Re: [PATCH] slub: Don't panic for memcg kmem cache creation failure

From: Michal Hocko
Date: Thu Jun 20 2019 - 11:40:36 EST


On Thu 20-06-19 07:44:27, Shakeel Butt wrote:
> On Wed, Jun 19, 2019 at 10:50 PM Michal Hocko <mhocko@xxxxxxxxxx> wrote:
> >
> > On Wed 19-06-19 16:25:14, Shakeel Butt wrote:
> > > Currently for CONFIG_SLUB, if a memcg kmem cache creation is failed and
> > > the corresponding root kmem cache has SLAB_PANIC flag, the kernel will
> > > be crashed. This is unnecessary as the kernel can handle the creation
> > > failures of memcg kmem caches.
> >
> > AFAICS it will handle those by simply not accounting those objects
> > right?
> >
>
> The memcg kmem cache creation is async. The allocation has already
> been decided not to be accounted on creation trigger. If memcg kmem
> cache creation is failed, it will fail silently and the next
> allocation will trigger the creation process again.

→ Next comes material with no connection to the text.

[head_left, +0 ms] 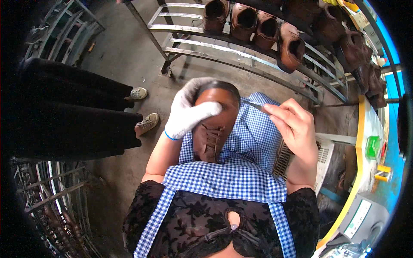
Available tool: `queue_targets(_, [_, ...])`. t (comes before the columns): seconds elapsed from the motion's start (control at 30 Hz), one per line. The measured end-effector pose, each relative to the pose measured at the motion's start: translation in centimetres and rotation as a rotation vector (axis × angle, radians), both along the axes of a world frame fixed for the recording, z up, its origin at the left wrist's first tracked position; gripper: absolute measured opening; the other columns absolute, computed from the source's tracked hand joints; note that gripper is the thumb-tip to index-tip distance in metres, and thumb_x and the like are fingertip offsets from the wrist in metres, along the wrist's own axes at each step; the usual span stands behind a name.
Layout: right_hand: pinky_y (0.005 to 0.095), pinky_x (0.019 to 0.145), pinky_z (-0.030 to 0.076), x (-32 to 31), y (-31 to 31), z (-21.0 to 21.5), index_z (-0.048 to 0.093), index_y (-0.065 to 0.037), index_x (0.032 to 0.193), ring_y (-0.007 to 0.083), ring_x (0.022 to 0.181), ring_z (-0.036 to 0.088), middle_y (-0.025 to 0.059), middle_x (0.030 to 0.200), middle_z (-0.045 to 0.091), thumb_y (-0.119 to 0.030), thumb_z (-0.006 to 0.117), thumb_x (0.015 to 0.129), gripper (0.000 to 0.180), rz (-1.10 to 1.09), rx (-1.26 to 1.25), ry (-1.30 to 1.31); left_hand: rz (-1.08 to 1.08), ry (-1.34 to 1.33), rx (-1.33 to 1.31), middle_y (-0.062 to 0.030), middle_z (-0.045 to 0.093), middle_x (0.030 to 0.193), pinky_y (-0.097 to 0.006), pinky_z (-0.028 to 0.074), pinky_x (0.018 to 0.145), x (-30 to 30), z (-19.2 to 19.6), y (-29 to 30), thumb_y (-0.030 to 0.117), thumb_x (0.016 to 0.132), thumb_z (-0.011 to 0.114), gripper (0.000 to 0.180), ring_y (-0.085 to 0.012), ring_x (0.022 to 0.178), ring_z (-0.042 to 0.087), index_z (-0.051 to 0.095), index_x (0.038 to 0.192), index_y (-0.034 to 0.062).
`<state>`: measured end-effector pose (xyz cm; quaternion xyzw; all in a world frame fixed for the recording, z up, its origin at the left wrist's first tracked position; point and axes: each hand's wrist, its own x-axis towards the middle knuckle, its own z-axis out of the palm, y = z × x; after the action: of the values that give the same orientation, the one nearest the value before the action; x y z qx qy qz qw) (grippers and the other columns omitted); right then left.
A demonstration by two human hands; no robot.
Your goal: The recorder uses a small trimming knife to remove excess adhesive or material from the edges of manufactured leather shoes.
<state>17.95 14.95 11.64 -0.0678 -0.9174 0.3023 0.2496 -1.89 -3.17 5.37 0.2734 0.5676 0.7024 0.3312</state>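
My left hand point(188, 110), in a white knit glove with a blue cuff edge, grips a brown leather lace-up shoe point(221, 112) over my lap. The shoe's toe points away from me, and its laces point(212, 136) face up near my body. Bare and closed, my right hand point(293, 124) pinches a thin, dark, narrow tool point(256, 104) just right of the shoe. The tool's tip reaches the edge of the sole by the toe; its exact kind is unclear. A blue-and-white checked apron point(228, 178) lies under the shoe.
Ahead stands a metal rack point(241, 60) holding several brown shoes point(291, 47). On the right runs a yellow-edged workbench point(360, 142) with a green item point(372, 147). A person in black clothing point(77, 109) stands at left, near another metal rack point(56, 189).
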Motion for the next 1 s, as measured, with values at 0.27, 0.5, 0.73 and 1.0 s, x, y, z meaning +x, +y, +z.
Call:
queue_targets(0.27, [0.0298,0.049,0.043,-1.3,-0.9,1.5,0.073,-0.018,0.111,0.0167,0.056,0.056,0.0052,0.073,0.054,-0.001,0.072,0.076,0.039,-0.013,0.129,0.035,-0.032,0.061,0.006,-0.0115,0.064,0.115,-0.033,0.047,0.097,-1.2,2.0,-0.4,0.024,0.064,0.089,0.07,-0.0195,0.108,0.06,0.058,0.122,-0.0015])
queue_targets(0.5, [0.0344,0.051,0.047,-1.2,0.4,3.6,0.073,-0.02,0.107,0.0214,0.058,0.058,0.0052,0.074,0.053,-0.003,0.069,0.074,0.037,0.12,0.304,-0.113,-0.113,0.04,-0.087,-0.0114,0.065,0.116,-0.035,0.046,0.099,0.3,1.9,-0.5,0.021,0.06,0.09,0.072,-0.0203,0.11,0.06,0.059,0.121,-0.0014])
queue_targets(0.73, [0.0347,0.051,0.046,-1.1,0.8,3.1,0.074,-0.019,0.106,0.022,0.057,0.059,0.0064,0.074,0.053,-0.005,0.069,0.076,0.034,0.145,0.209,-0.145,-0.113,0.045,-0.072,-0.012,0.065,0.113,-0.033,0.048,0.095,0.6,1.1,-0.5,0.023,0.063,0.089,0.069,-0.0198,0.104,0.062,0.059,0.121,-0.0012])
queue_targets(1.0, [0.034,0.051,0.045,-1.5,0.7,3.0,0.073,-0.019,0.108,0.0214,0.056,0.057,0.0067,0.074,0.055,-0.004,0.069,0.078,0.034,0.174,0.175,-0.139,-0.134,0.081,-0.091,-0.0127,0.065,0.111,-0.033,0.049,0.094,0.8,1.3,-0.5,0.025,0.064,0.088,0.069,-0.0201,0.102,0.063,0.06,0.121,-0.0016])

Ohh, right I forgot that it will get retried. This would be useful to
mention in the changelog as it is not straightforward from reading just
the particular function.

> > > Additionally CONFIG_SLAB does not
> > > implement this behavior. So, to keep the behavior consistent between
> > > SLAB and SLUB, removing the panic for memcg kmem cache creation
> > > failures. The root kmem cache creation failure for SLAB_PANIC correctly
> > > panics for both SLAB and SLUB.
> >
> > I do agree that panicing is really dubious especially because it opens
> > doors to shut the system down from a restricted environment. So the
> > patch makes sesne to me.
> >
> > I am wondering whether SLAB_PANIC makes sense in general though. Why is
> > it any different from any other essential early allocations? We tend to
> > not care about allocation failures for those on bases that the system
> > must be in a broken state to fail that early already. Do you think it is
> > time to remove SLAB_PANIC altogether?
> >
>
> That would need some investigation into the history of SLAB_PANIC. I
> will look into it.

Well, I strongly suspect this is a relict from the past. I have hard
time to believe that the system would get to a usable state if many of
those caches would fail to allocate. And as Dave said in his reply it is
quite silly to give this weapon to a random driver hands. Everybody just
thinks his toy is the most important one...

--
Michal Hocko
SUSE Labs